What to work on. Would you set down each line of the data below exactly?

[Collected material]

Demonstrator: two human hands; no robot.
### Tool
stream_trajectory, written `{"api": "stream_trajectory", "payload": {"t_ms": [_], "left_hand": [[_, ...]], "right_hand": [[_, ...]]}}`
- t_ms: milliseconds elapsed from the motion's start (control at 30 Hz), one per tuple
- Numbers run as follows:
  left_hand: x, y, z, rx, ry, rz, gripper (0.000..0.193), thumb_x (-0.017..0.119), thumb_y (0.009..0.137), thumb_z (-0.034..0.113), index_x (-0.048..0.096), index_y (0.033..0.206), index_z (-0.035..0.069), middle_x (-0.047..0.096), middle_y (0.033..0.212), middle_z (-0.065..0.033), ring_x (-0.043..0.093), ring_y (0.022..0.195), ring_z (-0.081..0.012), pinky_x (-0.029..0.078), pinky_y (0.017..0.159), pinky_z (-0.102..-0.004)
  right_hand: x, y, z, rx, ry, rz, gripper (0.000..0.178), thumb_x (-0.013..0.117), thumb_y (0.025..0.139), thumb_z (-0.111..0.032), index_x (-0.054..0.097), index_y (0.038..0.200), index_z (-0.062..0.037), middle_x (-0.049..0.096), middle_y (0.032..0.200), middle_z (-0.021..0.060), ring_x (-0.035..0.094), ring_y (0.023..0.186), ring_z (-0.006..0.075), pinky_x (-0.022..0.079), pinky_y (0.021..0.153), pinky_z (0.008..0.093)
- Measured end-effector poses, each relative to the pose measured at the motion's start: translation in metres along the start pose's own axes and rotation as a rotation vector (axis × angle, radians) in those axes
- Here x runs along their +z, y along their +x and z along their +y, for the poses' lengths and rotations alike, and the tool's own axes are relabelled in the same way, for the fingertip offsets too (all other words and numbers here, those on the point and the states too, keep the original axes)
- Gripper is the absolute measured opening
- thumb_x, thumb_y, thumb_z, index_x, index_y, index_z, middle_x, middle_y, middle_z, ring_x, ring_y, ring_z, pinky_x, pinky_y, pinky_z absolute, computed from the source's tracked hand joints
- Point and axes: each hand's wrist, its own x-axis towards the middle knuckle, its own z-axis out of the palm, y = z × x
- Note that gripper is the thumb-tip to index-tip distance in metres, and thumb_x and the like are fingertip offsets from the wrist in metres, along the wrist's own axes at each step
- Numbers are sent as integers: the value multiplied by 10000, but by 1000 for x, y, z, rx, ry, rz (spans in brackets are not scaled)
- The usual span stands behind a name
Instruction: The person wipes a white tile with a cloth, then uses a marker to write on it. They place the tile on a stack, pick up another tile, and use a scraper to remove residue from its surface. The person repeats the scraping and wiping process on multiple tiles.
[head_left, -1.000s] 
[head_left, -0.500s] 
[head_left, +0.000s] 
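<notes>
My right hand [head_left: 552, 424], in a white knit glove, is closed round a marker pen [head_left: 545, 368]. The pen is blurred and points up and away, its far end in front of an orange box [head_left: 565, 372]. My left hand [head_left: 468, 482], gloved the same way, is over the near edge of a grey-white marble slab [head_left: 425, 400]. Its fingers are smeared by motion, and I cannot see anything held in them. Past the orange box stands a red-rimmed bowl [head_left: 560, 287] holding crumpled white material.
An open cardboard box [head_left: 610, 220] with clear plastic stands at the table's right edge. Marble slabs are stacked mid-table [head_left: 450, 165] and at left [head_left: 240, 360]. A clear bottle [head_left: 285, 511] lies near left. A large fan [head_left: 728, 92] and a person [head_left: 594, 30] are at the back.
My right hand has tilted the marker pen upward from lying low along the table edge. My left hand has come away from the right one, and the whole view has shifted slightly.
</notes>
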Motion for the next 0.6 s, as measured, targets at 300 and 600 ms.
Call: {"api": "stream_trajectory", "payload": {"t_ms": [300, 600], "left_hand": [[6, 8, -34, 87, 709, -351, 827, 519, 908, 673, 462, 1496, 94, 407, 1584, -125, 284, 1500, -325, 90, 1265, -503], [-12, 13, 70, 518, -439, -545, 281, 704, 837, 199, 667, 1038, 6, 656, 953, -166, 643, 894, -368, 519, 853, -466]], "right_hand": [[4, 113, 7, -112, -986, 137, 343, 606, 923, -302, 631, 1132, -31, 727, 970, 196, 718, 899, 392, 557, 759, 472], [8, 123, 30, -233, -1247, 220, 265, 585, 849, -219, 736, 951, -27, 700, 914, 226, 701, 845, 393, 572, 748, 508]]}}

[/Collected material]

Output of the task.
Demonstrator: two human hands; no robot.
### Tool
stream_trajectory, written `{"api": "stream_trajectory", "payload": {"t_ms": [_], "left_hand": [[_, ...]], "right_hand": [[_, ...]]}}`
- t_ms: milliseconds elapsed from the motion's start (control at 30 Hz), one per tuple
- Numbers run as follows:
  left_hand: x, y, z, rx, ry, rz, gripper (0.000..0.193), thumb_x (-0.017..0.119), thumb_y (0.009..0.137), thumb_z (-0.034..0.113), index_x (-0.048..0.096), index_y (0.033..0.206), index_z (-0.035..0.069), middle_x (-0.047..0.096), middle_y (0.033..0.212), middle_z (-0.065..0.033), ring_x (-0.043..0.093), ring_y (0.022..0.195), ring_z (-0.081..0.012), pinky_x (-0.029..0.078), pinky_y (0.017..0.159), pinky_z (-0.102..-0.004)
  right_hand: x, y, z, rx, ry, rz, gripper (0.000..0.178), thumb_x (-0.013..0.117), thumb_y (0.025..0.139), thumb_z (-0.111..0.032), index_x (-0.054..0.097), index_y (0.038..0.200), index_z (-0.062..0.037), middle_x (-0.049..0.096), middle_y (0.032..0.200), middle_z (-0.021..0.060), ring_x (-0.035..0.094), ring_y (0.023..0.186), ring_z (-0.006..0.075), pinky_x (-0.022..0.079), pinky_y (0.021..0.153), pinky_z (0.008..0.093)
- Measured end-effector poses, each relative to the pose measured at the motion's start: translation in metres along the start pose's own axes and rotation as a rotation vector (axis × angle, radians) in those axes
- Here x runs along their +z, y along their +x and z along their +y, for the poses' lengths and rotations alike, and the tool's own axes are relabelled in the same way, for the fingertip offsets too (all other words and numbers here, those on the point and the states too, keep the original axes)
- Gripper is the absolute measured opening
- thumb_x, thumb_y, thumb_z, index_x, index_y, index_z, middle_x, middle_y, middle_z, ring_x, ring_y, ring_z, pinky_x, pinky_y, pinky_z absolute, computed from the source's tracked hand joints
- Point and axes: each hand's wrist, its own x-axis towards the middle knuckle, its own z-axis out of the palm, y = z × x
- Note that gripper is the thumb-tip to index-tip distance in metres, and thumb_x and the like are fingertip offsets from the wrist in metres, along the wrist's own axes at each step
- Numbers are sent as integers: the value multiplied by 10000, but by 1000 for x, y, z, rx, ry, rz (spans in brackets are not scaled)
- The usual span stands behind a name
Instruction: The person wipes a white tile with a cloth, then uses a marker to write on it. They place the tile on a stack, pick up another tile, and use a scraper to remove residue from its surface. The person repeats the scraping and wiping process on multiple tiles.
[head_left, -1.000s] 
[head_left, -0.500s] 
[head_left, +0.000s] 
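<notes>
My right hand [head_left: 552, 424], in a white knit glove, is closed round a marker pen [head_left: 545, 368]. The pen is blurred and points up and away, its far end in front of an orange box [head_left: 565, 372]. My left hand [head_left: 468, 482], gloved the same way, is over the near edge of a grey-white marble slab [head_left: 425, 400]. Its fingers are smeared by motion, and I cannot see anything held in them. Past the orange box stands a red-rimmed bowl [head_left: 560, 287] holding crumpled white material.
An open cardboard box [head_left: 610, 220] with clear plastic stands at the table's right edge. Marble slabs are stacked mid-table [head_left: 450, 165] and at left [head_left: 240, 360]. A clear bottle [head_left: 285, 511] lies near left. A large fan [head_left: 728, 92] and a person [head_left: 594, 30] are at the back.
My right hand has tilted the marker pen upward from lying low along the table edge. My left hand has come away from the right one, and the whole view has shifted slightly.
</notes>
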Motion for the next 0.6 s, as measured, targets at 300 and 600 ms.
Call: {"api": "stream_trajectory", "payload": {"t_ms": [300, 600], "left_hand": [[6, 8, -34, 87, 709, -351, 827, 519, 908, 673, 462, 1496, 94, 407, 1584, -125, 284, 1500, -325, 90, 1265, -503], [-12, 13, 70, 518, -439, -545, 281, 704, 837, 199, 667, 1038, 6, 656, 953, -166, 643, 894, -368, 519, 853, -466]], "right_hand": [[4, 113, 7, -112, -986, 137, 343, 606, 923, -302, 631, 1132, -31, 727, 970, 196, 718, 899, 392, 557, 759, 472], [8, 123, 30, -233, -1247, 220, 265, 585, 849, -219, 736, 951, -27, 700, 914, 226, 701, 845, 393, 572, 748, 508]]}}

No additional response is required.